Başbakan Yıldırım, Ankara'da cuma namazı çıkışı, basın mensuplarının gündeme ilişkin sorularını yanıtladı. Olası Rakka operasyonuyla ilgili Türkiye'nin tavrına ilişkin açıklamalarda bulunan Yıldırım, sınırlarının dışında tehdit olduğu sürece Türkiye'nin gereken karşılığı her zaman vereceğini vurguladı. Başbakan Yıldırım, "Ülkemizin hem içeride hem dışarıda birliğine, beraberliğine, kardeşliğine kast eden bütün terör örgütleriyle amansız mücadelesi devam ediyor. Bölgede birkaç gün önce başlatılan operasyonlarda, bugüne kadar 30 civarında terörist etkisiz hale getirildi. İçişleri Bakanımın verdiği bilgiye göre, bu operasyonlar devam ediyor. Çukurca'da maalesef saha taramaları esnasında 2 üsteğmenimiz şehit edildi ve karşılığı hemen verildi. Oradaki terör yuvaları darmadağın edildi. Bu mücadele devam edecek. Türkiye'nin sınırlarının dışında da tehdit var olduğu müddetçe bu tehdit, kimden gelirse gelsin Türkiye hepsine gereken karşılığı verir. Önemli olan ülkemizin güvenliğidir. Milletimizin can ve mal emniyetidir ve hudutlarımızın güvenliğidir. Bunu Türkiye, her şart altında sağlayacak güçtedir" diye konuştu.

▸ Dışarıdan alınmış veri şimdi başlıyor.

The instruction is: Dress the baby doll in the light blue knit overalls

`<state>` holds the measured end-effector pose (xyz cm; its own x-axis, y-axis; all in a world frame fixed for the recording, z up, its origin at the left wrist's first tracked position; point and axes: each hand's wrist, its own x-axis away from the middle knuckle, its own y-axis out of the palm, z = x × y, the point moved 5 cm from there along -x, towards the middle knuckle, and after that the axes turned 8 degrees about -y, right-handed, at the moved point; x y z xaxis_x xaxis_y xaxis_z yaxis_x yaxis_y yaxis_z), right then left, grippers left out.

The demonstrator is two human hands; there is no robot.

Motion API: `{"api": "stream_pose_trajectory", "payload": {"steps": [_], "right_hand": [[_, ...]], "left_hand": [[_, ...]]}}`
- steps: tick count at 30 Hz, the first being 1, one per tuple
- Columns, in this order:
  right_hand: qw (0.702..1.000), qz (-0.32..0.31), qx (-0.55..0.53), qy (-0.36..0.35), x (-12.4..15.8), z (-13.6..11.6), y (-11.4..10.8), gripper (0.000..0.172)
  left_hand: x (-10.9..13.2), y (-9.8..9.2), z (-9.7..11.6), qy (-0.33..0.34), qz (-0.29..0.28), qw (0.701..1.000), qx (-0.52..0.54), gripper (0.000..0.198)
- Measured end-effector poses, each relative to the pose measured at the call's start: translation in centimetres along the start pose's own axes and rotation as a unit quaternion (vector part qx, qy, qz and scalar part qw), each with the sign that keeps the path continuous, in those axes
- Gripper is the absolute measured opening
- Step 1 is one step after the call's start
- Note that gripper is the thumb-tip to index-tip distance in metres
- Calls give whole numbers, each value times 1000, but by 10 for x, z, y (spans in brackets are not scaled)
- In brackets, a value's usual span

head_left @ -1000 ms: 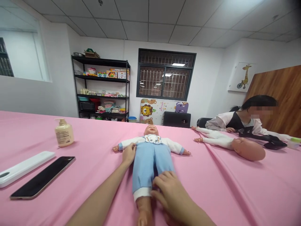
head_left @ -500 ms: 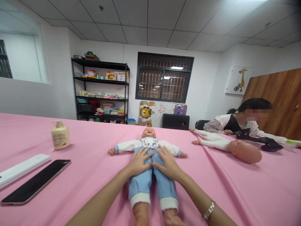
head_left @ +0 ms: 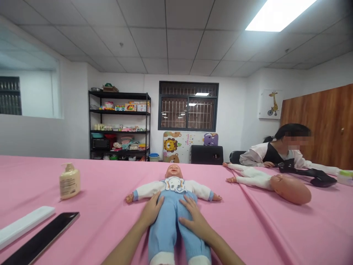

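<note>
A baby doll (head_left: pixel 165 230) lies on its back on the pink-covered table, head away from me and arms spread wide. It wears a white and blue outfit with an elephant face (head_left: pixel 175 184) on the chest. My left hand (head_left: pixel 151 209) rests along the left side of its waist, fingers extended, with part of the hand turned out of sight. On the right hip and upper thigh lies my right hand (head_left: pixel 195 218), flat with fingers spread. Neither hand grasps anything. The doll's feet are cut off by the lower edge of the view.
A cream pump bottle (head_left: pixel 70 182), a white flat bar (head_left: pixel 26 224) and a black phone (head_left: pixel 44 237) lie to the left. Another doll (head_left: pixel 289 188) in white is at the right, near a seated person (head_left: pixel 278 151). Black shelves (head_left: pixel 120 112) stand against the back wall.
Both hands have moved from the doll's belly down toward me, the left out to the waist side and the right onto the hip. The camera has tilted upward.
</note>
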<state>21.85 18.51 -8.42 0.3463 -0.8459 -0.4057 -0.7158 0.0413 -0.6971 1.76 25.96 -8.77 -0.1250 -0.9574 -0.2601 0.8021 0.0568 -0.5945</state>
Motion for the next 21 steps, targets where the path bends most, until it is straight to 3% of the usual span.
{"api": "stream_pose_trajectory", "payload": {"steps": [4, 10, 13, 17, 19, 21], "right_hand": [[999, 32, -24, -16, -5, 11, 6, 64], [999, 28, -30, -25, -17, 20, 16, 73], [990, 126, -62, 30, -16, 35, 15, 76], [943, 256, -156, 147, -13, 68, 14, 90], [914, 294, -212, 185, -13, 78, 14, 99], [904, 286, -252, 194, -13, 78, 14, 99]], "left_hand": [[0, -2, -8, -16, 14, 999, 35, 61], [0, -6, -14, -34, 22, 998, 52, 59], [3, -8, -13, -42, 31, 997, 54, 59], [-2, -9, -21, -80, 44, 994, 54, 66], [-6, -7, -25, -106, 39, 991, 73, 75], [-8, -3, -21, -106, 19, 989, 97, 85]]}}
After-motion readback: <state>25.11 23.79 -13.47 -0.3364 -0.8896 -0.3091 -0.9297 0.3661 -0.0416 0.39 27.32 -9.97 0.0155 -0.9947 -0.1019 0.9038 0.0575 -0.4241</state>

Türkiye'nin ABD ile DEAŞ'a karşı mücadelede tavrının çok açık ve net olduğunu vurgulayan Yıldırım, "Nasıl iş birliği yapacağımız, her seviyede kendilerine aktarılmıştır. Bu şartlar altında karar, bizim değil; karar, ABD'nin kararı olacaktır. Sayın Cumhurbaşkanı'mız, 19-17 Mayıs gibi yeni Başkan Trump ile bu konuda kapsamlı bir görüşme yapacak ve ona göre hareket edilecektir. Şu esnada varsayımları esas alarak, bir kanaat oluşturmak, bir şey söylemek yanlış olur. Yanlış olmayan tek şey, Türkiye'ye içeride ve dışarıda zarar verecek kim varsa arkasında kimin olduğuna bakmadan gereğinin yapılacağıdır. Bunun bilinmesi gerekir" dedi.

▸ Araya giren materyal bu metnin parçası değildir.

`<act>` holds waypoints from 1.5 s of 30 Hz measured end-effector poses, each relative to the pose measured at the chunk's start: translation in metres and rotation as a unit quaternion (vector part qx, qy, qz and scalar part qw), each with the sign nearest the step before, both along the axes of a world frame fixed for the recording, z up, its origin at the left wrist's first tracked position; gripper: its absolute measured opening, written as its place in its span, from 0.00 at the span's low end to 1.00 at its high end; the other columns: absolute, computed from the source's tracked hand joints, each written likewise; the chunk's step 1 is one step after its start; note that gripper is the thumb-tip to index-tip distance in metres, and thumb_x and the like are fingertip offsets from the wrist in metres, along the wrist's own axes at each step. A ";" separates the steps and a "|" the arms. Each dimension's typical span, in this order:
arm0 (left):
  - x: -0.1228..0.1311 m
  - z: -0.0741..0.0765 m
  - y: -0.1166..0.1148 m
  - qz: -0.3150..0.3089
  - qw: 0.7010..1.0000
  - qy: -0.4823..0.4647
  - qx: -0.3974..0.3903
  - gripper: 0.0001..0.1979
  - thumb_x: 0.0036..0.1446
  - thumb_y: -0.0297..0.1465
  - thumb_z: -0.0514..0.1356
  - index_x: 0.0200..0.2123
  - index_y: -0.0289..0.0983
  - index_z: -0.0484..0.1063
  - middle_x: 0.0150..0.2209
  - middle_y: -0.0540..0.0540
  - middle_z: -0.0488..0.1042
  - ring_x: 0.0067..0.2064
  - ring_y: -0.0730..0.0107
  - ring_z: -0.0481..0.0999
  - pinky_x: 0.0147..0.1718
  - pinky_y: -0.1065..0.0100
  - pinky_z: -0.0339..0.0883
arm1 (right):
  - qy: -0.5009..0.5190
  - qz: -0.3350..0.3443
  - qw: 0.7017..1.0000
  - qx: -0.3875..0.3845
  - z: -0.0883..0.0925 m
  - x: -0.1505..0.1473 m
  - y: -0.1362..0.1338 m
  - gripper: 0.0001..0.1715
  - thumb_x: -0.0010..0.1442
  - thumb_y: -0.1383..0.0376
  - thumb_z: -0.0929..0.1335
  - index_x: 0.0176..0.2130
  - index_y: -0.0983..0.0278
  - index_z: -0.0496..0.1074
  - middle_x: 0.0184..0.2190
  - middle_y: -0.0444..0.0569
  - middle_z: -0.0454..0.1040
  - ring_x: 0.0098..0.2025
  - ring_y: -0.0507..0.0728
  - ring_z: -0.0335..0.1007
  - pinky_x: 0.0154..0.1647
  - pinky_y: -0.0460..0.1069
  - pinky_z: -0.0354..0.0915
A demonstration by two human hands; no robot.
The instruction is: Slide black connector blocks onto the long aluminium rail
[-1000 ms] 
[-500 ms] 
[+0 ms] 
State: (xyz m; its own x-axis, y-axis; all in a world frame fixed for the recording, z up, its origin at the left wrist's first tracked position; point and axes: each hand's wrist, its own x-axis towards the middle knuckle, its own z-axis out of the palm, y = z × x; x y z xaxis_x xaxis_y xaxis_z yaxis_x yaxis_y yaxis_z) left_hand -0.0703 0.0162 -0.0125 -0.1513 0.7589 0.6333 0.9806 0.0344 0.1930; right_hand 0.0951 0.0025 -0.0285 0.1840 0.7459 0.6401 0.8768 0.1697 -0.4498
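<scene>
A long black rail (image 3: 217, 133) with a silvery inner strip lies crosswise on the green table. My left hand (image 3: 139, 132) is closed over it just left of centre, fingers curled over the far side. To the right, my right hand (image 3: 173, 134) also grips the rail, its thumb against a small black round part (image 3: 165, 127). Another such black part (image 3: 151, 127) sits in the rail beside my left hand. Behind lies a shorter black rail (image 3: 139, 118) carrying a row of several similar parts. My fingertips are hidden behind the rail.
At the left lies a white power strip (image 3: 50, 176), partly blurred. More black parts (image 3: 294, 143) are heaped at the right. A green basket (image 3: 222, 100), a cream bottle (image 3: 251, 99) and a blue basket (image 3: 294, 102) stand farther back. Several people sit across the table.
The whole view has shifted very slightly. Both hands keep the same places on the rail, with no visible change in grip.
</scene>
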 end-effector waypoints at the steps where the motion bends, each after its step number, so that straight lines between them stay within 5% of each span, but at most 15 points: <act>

CHP'nin Yüksek Seçim Kurulu'nun (YSK) kararıyla ilgili Danıştay'a başvuracağı yönündeki kararını değerlendiren Başbakan Yıldırım, şunları söyledi: "Millete gittik. Kararı millet verdi. Milletin kararını mahkemelerde şikayetle düzeltmek, demokrasinin bir yolu değildir. Tabi ki itiraz hakkını sadece CHP değil, herkes kullanma durumundadır. Kullanmak isterse buna diyecek bir şeyimiz yoktur; ama millet, sözünü söylemiştir. Yüzde 25 milyon 200 bine yakın vatandaşımız 'evet' vermiş, 23 milyon civarında vatandaşımız da 'hayır' demiştir. 'Evet' sonucu böylece tecelli etmiştir. Bu meselenin, milletin iradesine, kararına rıza göstermemek; demokrasiye gerektiğine kadar inanmamak anlamına gelir. Çözümü başka mecralarda, başka yerlerde arama anlamına gelir. Bunlar beyhude gayretlerdir. Milletin zamanını daha fazla israf etmenin bir manası yoktur. Esasen YSK, yapılan her seçimle ilgili itirazları karara bağlar ve mesele biter. Seçimler konusunda YSK'nın verdiği karar kesindir. Bunun üzerine herhangi bir yargı yolu yoktur. Buna rağmen gayet tabi istedikleri yere gidebilirler. Neticede, milletin kararının üzerine hiçbir mahkeme, karar ihdas edemez"

CHP Antalya Milletvekili Deniz Baykal'ın referandum sonuçlarına ilişkin 'Maç bitmedi. Ofsayttan gol atıldı iddiası var. Maç devam ediyor, daha ikinci devre var' açıklaması hakkında görüşleri sorulan Başbakan Yıldırım, "Yenilen pehlivan güreşe doymaz. Onlar eğer böyle bir yol benimsiyorsa bu demokratik bir yol değildir. Milletin kararını sindirmemek anlamına gelir. Bu da ana muhalefet partisine yakışmaz. Ana muhalefet partisinde kim son sözü söylüyor, onu da anlamış değiliz. Bugünlerde ana muhalefet partisinde herkes ayrı bir telden çalıyor. Tam bir kakafoni hakim" diye konuştu.